_Work item_. Return the complete listing exactly as it reads, with each picture removed.

_Given material_.
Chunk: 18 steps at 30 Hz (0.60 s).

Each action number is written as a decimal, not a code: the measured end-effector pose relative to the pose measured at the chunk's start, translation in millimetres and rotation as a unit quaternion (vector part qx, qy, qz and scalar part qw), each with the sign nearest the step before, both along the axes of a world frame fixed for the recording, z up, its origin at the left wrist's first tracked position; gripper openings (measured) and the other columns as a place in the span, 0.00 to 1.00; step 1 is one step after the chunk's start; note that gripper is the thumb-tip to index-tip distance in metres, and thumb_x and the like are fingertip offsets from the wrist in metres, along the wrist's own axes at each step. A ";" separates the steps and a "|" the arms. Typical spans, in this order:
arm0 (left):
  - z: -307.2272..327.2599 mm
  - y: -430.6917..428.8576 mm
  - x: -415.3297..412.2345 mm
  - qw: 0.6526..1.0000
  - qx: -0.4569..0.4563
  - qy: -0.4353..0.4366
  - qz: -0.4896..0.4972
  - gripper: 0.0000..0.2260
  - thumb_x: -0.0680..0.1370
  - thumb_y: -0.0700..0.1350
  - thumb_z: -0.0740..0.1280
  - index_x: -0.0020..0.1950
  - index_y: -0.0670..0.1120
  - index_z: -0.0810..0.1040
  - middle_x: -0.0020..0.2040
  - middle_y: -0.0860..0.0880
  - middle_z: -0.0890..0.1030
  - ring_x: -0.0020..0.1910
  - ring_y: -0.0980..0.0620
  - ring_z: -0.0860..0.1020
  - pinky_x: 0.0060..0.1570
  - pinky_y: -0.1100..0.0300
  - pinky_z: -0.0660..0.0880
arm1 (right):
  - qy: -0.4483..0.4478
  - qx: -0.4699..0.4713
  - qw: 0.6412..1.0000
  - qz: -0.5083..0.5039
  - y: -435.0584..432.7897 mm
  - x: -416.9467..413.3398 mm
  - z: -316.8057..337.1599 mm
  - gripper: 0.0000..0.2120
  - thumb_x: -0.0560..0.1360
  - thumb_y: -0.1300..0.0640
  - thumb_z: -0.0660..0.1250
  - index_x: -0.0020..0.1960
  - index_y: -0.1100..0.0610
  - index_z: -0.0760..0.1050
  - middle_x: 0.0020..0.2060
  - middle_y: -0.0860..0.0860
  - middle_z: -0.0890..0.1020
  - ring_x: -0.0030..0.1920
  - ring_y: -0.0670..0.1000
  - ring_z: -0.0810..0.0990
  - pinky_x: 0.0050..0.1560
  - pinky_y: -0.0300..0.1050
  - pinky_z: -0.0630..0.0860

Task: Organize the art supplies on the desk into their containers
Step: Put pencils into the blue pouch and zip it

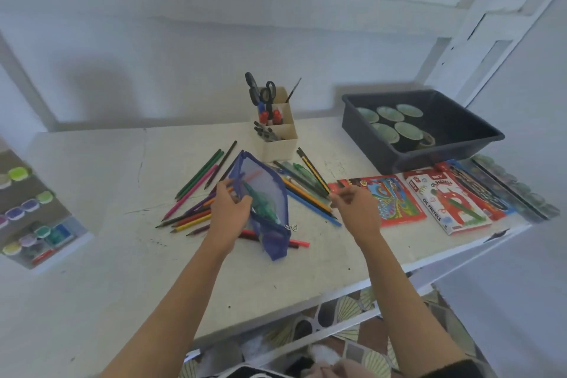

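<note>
Head view: found the left hand (230,207) clamped on the open upper edge of the blue mesh pouch (271,190), fingers curled round the rim (green items showed through the mesh). Noted the pouch at the centre of the desk (107,181), lying over scattered coloured pencils (196,187). Recorded the right hand (357,209) raised just right of the pouch, fingertips drawn together near the pencil ends; could not tell whether anything was pinched. Logged a cream organiser (280,138) holding scissors (260,90) behind the pouch, and a dark tray (435,159) and oil pastel boxes (445,202) to the right.
</note>
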State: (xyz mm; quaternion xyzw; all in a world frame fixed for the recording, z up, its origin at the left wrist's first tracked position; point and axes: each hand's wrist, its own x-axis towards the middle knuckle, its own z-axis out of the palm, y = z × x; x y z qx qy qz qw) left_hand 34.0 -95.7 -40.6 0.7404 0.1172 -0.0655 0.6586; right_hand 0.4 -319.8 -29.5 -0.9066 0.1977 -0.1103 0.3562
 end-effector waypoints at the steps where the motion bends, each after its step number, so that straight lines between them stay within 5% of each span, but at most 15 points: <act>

_Result of this exercise_.
Chunk: 18 steps at 30 Hz (0.60 s).

Each action number is written as a decimal, not a code: the measured end-effector pose relative to the pose measured at the chunk's start, translation in millimetres and rotation as a unit quaternion (vector part qx, qy, qz and scalar part qw), each with the sign nearest the step before, both along the axes of a world frame fixed for the recording, z up, its origin at the left wrist's first tracked position; gripper openings (measured) and the other columns as a place in the span, 0.00 to 1.00; step 1 is one step after the chunk's start; note that gripper is the thumb-tip to index-tip distance in metres, and thumb_x and the like are fingertip offsets from the wrist in metres, along the wrist's own axes at each step. A ";" separates the steps and a "|" the arms. Typical spans, in this order:
arm0 (left):
  - z: -307.2272..327.2599 mm
  - y: -430.6917..428.8576 mm
  - x: -415.3297..412.2345 mm
  - qw: 0.6526..1.0000
  - qx: -0.4569..0.4563
  - qy: -0.4353..0.4366
  - qz: -0.4896..0.4972
  - gripper: 0.0000..0.2260
  - thumb_x: -0.0680..0.1370
  - thumb_y: -0.0700..0.1350
  - thumb_z: -0.0740..0.1280
  - index_x: -0.0020..0.1950
  - index_y: -0.0670..0.1120
  - index_z: -0.0810..0.1040
  - middle_x: -0.0020..0.2040
  - middle_y: -0.0860..0.0880
  - middle_z: -0.0890..0.1030
  - ring_x: -0.0020..0.1910
  - ring_y: -0.0980..0.0620
  - ring_z: -0.0860..0.1020
  - pinky_x: 0.0060..0.1570
  - pinky_y: -0.1100..0.0300
  - pinky_z: -0.0660..0.0880
arm1 (right):
  - qy: -0.4483..0.4478
  - qx: -0.4699..0.4713
  - qw: 0.6412..1.0000
  - qz: -0.5083..0.5039
  - y: -435.0584..432.7897 mm
  - x: -416.9467..413.3398 mm
  - z: -316.8057..337.1599 mm
  - gripper: 0.0000..0.2120
  - thumb_x: -0.0560..0.1360
  - thumb_y: -0.1300..0.0640
  - thumb_z: -0.0660..0.1250
  - index_x: -0.0020..0.1960
  - index_y: -0.1100..0.0610
  - index_z: -0.0760..0.1050
  - middle_x: 0.0020..0.2060
  - middle_y: -0.0860..0.0860
  - middle_z: -0.0890..0.1020
  - ring_x: -0.0030..0.1920
  - ring_y: -0.0670..0.1000
  - ring_z: -0.0810..0.0990
  - pinky_x: 0.0050..0.1560
  - pinky_y: -0.0300..0.1050
  - pinky_z: -0.0630..0.0860

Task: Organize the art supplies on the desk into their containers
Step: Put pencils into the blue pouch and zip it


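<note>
Head view: found the left hand (230,207) clamped on the open upper edge of the blue mesh pouch (271,190), fingers curled round the rim (green items showed through the mesh). Noted the pouch at the centre of the desk (107,181), lying over scattered coloured pencils (196,187). Recorded the right hand (357,209) raised just right of the pouch, fingertips drawn together near the pencil ends; could not tell whether anything was pinched. Logged a cream organiser (280,138) holding scissors (260,90) behind the pouch, and a dark tray (435,159) and oil pastel boxes (445,202) to the right.
</note>
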State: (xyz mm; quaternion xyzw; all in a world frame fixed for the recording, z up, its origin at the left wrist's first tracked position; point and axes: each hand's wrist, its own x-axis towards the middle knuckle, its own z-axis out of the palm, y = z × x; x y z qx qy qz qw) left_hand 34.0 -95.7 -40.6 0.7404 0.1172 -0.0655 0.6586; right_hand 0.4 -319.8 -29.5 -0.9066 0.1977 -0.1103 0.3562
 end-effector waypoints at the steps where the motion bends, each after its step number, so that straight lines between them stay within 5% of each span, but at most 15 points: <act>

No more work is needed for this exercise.